Predicting Valley Fever Outbreaks: Novel Mechanistic Models Incorporating Climate and Ecological Interactions

Coccidioidomycosis (Valley fever) is an environmentally acquired fungal infection endemic to the arid Americas, presenting a growing public health challenge as changing environmental patterns threaten to amplify exposure risks across both established and newly recognized endemic zones. Historically, forecasting efforts have relied on statistical correlations with meteorological variables. These phenomenological models often fail to capture the complex, non-linear interactions between the saprobic (environmental) and parasitic (host) life cycles of Coccidioides, particularly under non-stationary climate conditions. Here, we present a hierarchy of mechanistic Ordinary Differential Equation (ODE) models that explicitly map environmental drivers to the distinct biological stages of the fungal life cycle. We developed successive model iterations, incrementally incorporating soil moisture retention, temperature-dependent growth rates, and wildlife reservoir dynamics, and calibrated them against human case data from various regions of Arizona. We derive a time-variant environmental reproduction number and test how transmission potential fluctuates dynamically with environmental forcing.
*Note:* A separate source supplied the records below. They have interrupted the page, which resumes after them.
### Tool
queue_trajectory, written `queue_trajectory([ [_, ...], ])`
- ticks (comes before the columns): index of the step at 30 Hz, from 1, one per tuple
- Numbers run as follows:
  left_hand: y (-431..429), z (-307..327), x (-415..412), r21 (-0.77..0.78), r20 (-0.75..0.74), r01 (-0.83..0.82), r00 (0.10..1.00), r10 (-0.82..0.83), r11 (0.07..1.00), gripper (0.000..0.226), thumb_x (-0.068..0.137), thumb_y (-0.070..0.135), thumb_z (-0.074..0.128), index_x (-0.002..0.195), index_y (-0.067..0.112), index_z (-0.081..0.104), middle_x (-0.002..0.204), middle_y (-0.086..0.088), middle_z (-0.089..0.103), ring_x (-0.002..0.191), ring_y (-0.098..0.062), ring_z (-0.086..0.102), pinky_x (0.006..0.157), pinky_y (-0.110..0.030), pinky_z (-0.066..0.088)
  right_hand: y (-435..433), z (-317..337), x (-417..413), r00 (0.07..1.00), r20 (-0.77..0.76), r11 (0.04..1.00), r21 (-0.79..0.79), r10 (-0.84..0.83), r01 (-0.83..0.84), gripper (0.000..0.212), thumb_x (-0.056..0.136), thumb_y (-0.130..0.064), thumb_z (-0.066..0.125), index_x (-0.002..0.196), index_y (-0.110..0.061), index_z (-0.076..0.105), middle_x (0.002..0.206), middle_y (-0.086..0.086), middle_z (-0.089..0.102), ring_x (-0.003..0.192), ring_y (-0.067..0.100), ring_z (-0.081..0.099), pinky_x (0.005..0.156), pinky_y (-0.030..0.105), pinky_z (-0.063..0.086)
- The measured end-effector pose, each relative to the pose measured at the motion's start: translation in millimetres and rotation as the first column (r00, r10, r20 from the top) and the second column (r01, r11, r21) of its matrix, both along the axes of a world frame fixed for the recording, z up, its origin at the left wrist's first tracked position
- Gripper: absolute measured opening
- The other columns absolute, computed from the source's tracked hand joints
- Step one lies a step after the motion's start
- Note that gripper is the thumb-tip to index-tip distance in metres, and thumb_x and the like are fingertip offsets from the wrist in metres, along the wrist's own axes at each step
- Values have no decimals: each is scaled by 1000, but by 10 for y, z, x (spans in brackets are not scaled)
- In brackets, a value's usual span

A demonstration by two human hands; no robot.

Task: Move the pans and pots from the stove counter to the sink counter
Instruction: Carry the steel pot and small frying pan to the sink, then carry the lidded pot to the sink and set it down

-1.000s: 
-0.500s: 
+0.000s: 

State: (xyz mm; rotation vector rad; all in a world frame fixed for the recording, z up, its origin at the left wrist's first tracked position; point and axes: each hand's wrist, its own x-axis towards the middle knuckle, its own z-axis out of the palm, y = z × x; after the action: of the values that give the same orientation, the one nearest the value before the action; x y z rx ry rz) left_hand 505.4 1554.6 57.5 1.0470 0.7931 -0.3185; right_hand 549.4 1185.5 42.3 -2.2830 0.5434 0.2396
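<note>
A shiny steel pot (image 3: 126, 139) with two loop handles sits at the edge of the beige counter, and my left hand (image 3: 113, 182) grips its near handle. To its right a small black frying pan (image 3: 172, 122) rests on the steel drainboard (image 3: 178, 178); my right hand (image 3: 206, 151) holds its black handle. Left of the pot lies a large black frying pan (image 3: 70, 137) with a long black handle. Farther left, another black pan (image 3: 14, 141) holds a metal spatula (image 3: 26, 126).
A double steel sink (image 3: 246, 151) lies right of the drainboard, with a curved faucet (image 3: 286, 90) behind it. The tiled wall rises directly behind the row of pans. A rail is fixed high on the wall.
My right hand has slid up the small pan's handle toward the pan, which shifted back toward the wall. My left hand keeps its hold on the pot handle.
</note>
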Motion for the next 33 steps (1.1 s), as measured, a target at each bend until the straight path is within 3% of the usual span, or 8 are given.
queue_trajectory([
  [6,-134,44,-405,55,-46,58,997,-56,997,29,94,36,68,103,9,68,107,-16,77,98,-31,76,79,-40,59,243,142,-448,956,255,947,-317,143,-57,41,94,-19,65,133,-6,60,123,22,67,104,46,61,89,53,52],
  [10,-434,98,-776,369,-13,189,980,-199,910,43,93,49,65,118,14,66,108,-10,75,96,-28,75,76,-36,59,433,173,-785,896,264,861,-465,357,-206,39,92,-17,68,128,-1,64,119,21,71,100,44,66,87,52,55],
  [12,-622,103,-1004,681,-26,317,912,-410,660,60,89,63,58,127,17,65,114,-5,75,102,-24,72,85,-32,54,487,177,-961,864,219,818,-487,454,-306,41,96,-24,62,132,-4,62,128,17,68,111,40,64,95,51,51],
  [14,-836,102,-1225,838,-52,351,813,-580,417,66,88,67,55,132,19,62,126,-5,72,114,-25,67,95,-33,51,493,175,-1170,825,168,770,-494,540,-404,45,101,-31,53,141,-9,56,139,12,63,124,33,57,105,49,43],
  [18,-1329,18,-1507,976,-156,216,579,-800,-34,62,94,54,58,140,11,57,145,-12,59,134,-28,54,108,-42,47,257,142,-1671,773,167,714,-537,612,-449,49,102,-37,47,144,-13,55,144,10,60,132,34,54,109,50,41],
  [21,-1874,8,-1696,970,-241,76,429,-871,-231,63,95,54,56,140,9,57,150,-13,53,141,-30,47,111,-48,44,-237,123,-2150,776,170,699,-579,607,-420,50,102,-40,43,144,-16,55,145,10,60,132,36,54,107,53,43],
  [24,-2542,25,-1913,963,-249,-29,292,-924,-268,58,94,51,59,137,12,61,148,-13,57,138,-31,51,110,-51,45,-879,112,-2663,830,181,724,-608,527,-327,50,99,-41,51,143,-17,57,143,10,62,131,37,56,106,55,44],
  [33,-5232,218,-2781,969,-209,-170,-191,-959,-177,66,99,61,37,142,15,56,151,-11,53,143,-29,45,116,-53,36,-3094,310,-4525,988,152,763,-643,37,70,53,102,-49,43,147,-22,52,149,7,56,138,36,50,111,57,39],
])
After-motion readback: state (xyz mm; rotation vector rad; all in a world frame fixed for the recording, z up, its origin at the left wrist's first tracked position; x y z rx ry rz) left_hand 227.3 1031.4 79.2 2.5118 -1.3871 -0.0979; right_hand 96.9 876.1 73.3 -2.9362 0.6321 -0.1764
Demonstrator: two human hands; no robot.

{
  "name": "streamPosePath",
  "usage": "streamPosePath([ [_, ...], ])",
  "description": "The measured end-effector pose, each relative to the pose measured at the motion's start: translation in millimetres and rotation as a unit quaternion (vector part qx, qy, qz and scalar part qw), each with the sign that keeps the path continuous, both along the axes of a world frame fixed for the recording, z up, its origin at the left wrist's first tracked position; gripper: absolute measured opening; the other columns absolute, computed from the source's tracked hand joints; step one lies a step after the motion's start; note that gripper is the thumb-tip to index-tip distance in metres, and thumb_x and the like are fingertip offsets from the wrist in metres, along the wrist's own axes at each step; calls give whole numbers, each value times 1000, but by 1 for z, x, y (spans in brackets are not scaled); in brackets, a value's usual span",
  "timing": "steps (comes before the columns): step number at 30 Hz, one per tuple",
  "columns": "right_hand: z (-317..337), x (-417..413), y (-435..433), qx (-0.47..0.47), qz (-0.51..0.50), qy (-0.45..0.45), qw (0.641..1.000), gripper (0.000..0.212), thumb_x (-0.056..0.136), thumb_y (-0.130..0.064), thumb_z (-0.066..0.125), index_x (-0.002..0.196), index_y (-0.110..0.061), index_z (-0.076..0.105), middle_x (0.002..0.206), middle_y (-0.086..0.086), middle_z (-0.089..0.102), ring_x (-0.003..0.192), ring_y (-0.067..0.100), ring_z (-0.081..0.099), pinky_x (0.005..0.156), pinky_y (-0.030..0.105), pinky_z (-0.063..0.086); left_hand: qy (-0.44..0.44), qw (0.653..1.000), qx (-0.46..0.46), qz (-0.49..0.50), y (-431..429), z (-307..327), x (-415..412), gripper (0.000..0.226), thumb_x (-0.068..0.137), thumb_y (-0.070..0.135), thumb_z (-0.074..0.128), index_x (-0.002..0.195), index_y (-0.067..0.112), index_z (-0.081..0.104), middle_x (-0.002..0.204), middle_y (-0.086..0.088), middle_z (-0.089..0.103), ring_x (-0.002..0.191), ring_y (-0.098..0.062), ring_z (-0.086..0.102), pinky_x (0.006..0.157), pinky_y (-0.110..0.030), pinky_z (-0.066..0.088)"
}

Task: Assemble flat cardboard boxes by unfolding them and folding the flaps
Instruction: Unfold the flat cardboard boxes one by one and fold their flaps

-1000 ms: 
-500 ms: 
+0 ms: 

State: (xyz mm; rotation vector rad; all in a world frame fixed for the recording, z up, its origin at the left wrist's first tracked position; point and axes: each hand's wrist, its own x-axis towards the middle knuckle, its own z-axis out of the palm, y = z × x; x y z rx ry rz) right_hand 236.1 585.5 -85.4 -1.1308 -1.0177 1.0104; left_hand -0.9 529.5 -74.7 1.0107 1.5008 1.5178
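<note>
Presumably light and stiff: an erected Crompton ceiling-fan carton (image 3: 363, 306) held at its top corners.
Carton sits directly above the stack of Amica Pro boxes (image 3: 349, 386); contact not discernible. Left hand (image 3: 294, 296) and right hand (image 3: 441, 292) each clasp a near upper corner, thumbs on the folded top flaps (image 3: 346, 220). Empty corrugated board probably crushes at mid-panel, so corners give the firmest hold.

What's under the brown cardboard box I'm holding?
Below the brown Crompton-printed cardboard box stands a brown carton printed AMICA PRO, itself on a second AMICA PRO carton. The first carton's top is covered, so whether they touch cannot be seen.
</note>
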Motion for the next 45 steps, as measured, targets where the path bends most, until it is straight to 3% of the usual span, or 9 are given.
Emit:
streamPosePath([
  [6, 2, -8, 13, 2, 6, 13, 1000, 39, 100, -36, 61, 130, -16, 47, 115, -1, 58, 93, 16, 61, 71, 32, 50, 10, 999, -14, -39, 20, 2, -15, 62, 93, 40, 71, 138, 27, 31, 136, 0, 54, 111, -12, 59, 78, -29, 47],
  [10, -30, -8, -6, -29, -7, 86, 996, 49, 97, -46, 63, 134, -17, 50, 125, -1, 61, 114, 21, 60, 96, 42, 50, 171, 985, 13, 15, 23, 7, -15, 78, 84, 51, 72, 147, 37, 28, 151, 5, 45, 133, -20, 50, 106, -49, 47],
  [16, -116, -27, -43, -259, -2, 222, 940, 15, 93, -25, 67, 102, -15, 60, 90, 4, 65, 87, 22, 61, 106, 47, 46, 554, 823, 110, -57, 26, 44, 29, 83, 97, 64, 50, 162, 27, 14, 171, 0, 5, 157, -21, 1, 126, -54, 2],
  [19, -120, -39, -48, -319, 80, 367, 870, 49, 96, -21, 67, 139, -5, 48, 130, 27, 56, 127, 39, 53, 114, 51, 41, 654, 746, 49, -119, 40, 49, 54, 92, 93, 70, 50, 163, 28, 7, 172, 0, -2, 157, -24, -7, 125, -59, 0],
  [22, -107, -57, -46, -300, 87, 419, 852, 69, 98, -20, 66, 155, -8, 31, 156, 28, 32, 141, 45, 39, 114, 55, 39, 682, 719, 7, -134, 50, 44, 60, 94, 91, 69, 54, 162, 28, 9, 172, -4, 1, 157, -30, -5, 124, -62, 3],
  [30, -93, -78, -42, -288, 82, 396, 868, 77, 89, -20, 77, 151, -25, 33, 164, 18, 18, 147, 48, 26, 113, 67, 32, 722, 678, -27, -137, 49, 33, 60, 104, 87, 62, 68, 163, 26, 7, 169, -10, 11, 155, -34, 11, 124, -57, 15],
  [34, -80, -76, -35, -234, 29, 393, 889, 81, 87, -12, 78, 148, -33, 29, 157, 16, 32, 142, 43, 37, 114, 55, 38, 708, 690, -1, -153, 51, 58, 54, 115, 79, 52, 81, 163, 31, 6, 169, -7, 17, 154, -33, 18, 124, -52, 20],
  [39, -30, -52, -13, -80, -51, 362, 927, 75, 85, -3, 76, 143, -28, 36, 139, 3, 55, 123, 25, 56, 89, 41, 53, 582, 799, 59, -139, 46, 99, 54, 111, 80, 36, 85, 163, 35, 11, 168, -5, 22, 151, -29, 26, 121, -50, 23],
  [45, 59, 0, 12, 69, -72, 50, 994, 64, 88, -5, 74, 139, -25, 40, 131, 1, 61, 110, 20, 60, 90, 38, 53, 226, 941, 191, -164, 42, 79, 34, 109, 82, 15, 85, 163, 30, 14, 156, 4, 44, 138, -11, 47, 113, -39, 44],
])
The comparative forecasting analysis, utilizing various statistical tests, information criteria, Relative Root Mean Square Error, the Diebold-Mariano test, and the Modified Diebold-Mariano, shows how the models progress. Mechanistic models based solely on continuous fungal growth perform worse than statistical baselines. By integrating climate data, we increase predictive power to a level comparable to that of the statistical model. Explicitly incorporating a wildlife reservoir as a biological amplifier significantly improves model forecasting over statistical baselines. This framework offers public health officials a biologically grounded tool to predict disease burden and guide targeted interventions responding to changing climate patterns.